## [WHAT IS REQUIRED]
Everything in the data below is left aside except the lines from the one containing "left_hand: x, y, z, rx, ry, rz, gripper" through the one containing "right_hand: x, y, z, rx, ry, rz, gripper"; repeat those exactly.

##############################

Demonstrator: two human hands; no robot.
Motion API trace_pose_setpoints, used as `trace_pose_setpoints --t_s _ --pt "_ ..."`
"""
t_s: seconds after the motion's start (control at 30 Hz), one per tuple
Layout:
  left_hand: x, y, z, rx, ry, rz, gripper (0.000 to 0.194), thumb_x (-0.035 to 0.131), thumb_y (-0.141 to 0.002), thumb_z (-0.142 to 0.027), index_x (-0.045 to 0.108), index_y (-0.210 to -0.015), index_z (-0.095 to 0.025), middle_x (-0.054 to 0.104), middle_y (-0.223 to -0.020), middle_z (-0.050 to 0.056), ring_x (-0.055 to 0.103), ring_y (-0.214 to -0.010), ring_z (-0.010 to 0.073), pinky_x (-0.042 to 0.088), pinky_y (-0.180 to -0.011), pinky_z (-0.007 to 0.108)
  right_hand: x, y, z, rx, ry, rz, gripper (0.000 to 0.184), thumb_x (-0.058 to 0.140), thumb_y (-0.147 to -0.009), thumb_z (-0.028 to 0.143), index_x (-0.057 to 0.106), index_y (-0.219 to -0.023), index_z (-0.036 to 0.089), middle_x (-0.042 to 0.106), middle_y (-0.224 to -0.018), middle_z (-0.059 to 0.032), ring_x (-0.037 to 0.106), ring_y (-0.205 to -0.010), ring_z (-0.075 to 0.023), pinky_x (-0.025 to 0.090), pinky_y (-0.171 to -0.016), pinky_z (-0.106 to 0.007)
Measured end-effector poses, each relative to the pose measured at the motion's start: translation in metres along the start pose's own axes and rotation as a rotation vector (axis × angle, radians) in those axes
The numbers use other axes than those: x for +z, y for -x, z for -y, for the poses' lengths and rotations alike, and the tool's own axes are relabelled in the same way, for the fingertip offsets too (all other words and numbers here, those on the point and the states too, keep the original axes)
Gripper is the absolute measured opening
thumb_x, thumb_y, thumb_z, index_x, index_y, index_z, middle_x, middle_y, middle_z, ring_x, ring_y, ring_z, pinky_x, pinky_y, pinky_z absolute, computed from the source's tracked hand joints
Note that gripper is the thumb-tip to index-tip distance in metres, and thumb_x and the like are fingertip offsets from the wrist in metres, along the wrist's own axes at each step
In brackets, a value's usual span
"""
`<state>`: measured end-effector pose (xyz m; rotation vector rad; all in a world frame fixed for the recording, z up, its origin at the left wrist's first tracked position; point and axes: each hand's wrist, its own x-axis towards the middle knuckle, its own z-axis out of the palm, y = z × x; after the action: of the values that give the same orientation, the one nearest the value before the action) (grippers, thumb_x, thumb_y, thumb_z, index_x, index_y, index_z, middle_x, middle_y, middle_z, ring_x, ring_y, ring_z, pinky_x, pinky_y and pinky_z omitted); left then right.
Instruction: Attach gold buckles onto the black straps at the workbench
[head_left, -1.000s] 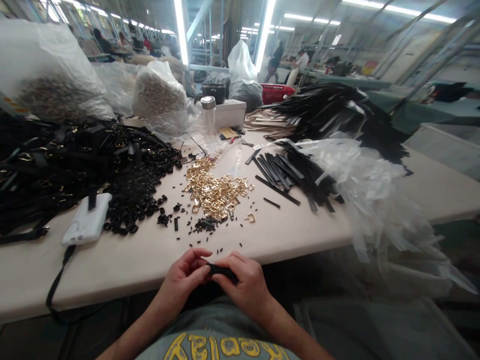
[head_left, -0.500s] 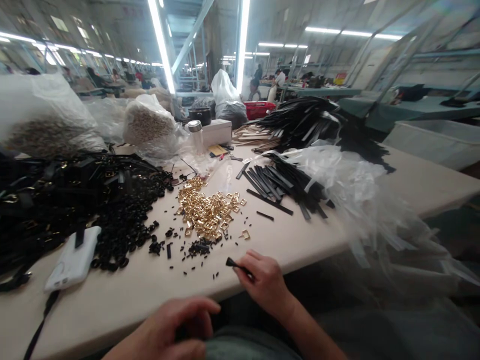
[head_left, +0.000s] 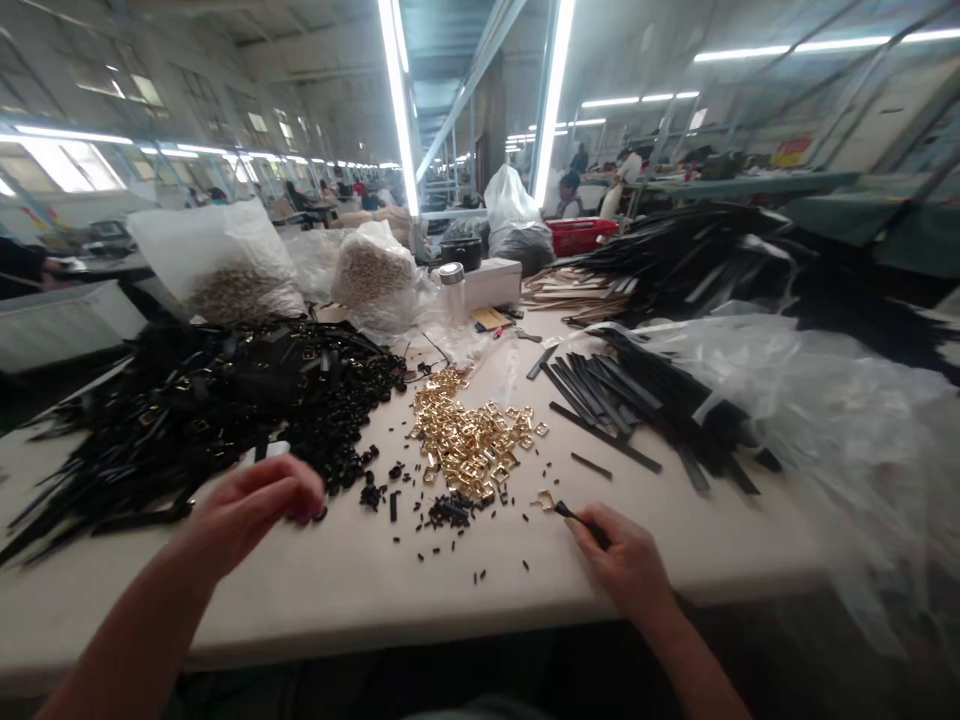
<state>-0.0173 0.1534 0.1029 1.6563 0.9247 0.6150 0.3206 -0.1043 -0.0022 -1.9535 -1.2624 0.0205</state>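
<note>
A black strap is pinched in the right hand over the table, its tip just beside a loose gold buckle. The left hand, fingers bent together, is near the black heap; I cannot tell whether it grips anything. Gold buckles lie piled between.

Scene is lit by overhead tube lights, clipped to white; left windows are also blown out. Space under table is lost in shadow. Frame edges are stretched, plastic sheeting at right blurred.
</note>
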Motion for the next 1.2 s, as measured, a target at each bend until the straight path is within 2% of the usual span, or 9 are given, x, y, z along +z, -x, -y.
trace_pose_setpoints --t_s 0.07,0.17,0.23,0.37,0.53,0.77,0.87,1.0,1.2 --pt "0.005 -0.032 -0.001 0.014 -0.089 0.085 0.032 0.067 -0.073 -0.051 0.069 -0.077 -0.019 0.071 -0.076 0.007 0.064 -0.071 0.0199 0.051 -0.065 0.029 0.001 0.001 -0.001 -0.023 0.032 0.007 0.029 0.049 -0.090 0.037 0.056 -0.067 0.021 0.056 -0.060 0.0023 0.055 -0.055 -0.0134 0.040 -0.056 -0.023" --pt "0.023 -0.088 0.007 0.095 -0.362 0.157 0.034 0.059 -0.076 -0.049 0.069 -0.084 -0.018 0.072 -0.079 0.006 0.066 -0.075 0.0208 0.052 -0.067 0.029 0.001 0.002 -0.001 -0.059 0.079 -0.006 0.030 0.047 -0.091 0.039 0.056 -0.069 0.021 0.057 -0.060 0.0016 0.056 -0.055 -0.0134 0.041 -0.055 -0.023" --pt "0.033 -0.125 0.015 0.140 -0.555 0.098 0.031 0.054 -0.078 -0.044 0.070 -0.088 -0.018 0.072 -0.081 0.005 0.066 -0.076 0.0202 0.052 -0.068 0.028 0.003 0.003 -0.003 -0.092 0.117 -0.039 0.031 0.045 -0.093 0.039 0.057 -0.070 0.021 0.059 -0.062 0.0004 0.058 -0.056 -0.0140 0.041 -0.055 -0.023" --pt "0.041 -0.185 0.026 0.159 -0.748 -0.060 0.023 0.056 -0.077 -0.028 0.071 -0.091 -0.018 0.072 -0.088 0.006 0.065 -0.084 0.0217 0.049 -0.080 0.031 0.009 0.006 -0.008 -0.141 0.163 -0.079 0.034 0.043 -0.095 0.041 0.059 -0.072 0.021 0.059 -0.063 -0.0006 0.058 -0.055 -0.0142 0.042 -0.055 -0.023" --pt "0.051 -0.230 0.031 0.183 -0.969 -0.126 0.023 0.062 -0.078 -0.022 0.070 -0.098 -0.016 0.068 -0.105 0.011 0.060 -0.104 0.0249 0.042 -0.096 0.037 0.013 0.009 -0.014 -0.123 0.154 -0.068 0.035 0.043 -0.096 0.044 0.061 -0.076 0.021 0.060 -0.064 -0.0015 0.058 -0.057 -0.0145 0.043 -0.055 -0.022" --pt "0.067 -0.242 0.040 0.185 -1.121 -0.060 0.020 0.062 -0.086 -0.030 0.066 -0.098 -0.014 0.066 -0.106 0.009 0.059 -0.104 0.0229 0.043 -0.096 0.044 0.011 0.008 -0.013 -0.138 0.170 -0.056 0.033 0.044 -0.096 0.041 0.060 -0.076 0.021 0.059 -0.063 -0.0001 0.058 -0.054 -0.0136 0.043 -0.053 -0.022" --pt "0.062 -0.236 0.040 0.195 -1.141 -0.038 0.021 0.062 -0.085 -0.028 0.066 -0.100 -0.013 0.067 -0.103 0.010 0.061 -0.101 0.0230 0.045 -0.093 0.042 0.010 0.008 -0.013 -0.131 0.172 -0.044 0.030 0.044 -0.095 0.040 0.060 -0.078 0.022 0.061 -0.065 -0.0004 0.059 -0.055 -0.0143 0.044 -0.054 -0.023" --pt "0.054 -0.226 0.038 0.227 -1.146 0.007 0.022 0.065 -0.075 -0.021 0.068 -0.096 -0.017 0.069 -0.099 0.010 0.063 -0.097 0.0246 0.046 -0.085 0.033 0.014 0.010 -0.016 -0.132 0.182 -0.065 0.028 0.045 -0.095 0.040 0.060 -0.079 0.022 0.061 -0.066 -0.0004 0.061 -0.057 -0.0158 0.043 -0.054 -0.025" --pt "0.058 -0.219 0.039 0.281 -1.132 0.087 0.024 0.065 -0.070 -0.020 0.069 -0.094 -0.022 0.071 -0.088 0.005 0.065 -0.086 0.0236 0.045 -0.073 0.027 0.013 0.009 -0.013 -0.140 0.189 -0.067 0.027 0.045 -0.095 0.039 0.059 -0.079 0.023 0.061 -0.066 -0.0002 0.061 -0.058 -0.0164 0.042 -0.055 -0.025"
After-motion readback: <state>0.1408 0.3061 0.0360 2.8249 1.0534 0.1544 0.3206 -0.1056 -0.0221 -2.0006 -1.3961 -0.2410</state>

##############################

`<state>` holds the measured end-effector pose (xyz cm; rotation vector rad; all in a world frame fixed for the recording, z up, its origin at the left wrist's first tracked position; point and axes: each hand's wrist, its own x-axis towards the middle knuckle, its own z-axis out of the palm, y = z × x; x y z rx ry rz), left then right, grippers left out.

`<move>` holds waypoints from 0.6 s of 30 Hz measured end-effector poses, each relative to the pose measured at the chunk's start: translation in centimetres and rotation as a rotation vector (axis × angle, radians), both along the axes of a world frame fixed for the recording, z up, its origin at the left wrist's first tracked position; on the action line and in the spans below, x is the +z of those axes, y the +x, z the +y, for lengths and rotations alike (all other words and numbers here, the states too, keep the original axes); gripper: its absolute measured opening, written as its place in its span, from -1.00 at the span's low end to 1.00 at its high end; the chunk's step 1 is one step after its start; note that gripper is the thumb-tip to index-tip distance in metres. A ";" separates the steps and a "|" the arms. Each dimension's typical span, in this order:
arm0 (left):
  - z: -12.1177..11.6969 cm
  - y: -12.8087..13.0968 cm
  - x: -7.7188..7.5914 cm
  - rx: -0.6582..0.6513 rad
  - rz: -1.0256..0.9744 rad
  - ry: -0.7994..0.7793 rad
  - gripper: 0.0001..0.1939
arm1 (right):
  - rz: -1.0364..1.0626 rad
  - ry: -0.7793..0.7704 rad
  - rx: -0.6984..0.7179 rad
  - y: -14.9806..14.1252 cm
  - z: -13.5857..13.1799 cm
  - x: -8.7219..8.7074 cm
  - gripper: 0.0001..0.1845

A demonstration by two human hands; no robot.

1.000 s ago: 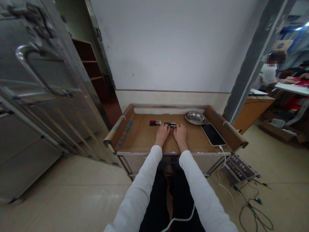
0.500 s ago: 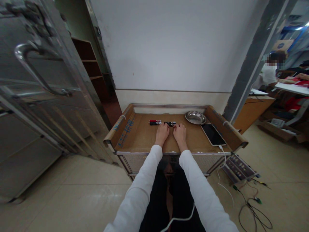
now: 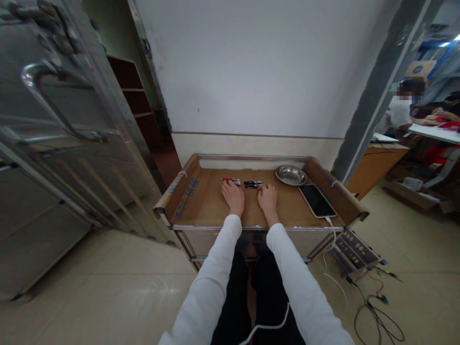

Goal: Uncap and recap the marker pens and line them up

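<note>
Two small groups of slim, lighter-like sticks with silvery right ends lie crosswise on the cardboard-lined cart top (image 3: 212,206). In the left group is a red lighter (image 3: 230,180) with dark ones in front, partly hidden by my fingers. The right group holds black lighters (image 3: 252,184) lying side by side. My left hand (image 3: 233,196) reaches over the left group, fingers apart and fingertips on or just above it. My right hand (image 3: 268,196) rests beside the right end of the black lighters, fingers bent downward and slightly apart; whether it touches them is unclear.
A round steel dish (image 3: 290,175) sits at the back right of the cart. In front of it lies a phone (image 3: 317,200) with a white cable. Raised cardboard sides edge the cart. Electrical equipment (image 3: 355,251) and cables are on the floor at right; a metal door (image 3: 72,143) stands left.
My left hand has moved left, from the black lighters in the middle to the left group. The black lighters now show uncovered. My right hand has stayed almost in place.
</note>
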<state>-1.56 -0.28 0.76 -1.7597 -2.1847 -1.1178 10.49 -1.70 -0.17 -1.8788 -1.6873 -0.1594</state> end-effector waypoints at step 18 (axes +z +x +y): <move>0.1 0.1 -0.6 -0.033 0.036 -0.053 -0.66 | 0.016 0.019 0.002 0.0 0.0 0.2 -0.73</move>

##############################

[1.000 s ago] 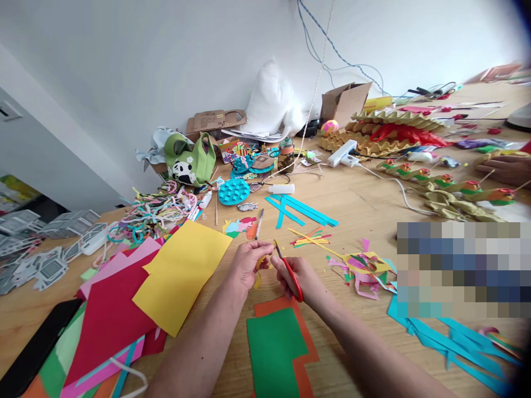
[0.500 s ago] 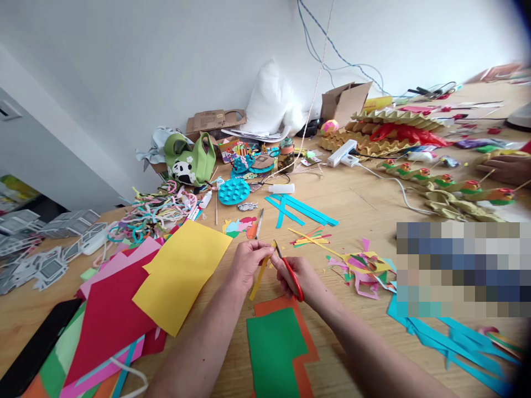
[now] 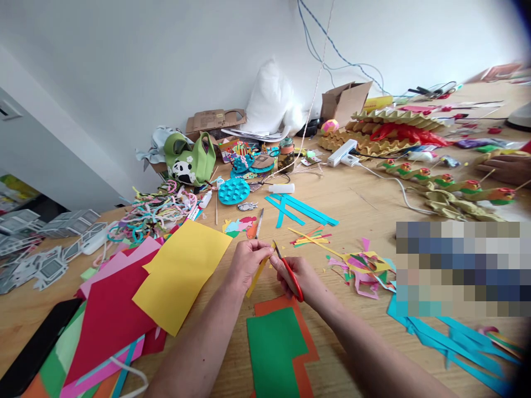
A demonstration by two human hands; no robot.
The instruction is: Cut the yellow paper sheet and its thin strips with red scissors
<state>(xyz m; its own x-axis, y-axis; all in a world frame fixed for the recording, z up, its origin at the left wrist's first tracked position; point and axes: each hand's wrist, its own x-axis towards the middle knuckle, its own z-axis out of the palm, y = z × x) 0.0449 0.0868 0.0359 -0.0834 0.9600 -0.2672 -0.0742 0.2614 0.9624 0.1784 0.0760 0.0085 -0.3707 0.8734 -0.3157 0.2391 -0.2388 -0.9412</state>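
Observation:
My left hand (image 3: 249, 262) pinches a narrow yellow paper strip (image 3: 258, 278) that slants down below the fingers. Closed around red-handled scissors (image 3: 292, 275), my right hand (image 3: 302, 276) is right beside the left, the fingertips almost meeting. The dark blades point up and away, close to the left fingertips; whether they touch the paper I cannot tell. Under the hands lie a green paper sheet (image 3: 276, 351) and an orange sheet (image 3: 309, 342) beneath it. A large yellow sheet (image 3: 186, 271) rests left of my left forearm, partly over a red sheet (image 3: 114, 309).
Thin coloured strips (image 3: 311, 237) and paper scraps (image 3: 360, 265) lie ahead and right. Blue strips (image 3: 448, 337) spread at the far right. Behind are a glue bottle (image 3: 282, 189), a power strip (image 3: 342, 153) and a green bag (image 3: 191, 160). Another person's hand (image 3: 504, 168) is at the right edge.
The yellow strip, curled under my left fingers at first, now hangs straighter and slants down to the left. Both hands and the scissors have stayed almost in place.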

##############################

## [EXERCISE OUTPUT]
  left_hand: x, y, z, rx, ry, rz, gripper (0.000 to 0.194), thumb_x (-0.035 to 0.131), thumb_y (-0.141 to 0.002), thumb_z (-0.142 to 0.027), index_x (-0.045 to 0.108), index_y (-0.210 to -0.015), index_z (-0.095 to 0.025), middle_x (-0.054 to 0.104), middle_y (-0.223 to -0.020), middle_z (-0.050 to 0.056), ring_x (-0.055 to 0.103), ring_y (-0.214 to -0.010), ring_z (-0.010 to 0.073), pinky_x (-0.042 to 0.088), pinky_y (-0.180 to -0.011), pinky_z (-0.007 to 0.108)
  right_hand: x, y, z, rx, ry, rz, gripper (0.000 to 0.184), thumb_x (-0.058 to 0.140), thumb_y (-0.147 to -0.009), thumb_z (-0.028 to 0.143), index_x (-0.057 to 0.106), index_y (-0.219 to -0.023), index_z (-0.036 to 0.089), middle_x (-0.042 to 0.106), middle_y (-0.224 to -0.018), middle_z (-0.059 to 0.032), ring_x (-0.037 to 0.106), ring_y (-0.205 to -0.010), ring_z (-0.075 to 0.023), pinky_x (-0.025 to 0.090), pinky_y (-0.171 to -0.016), pinky_z (-0.106 to 0.007)

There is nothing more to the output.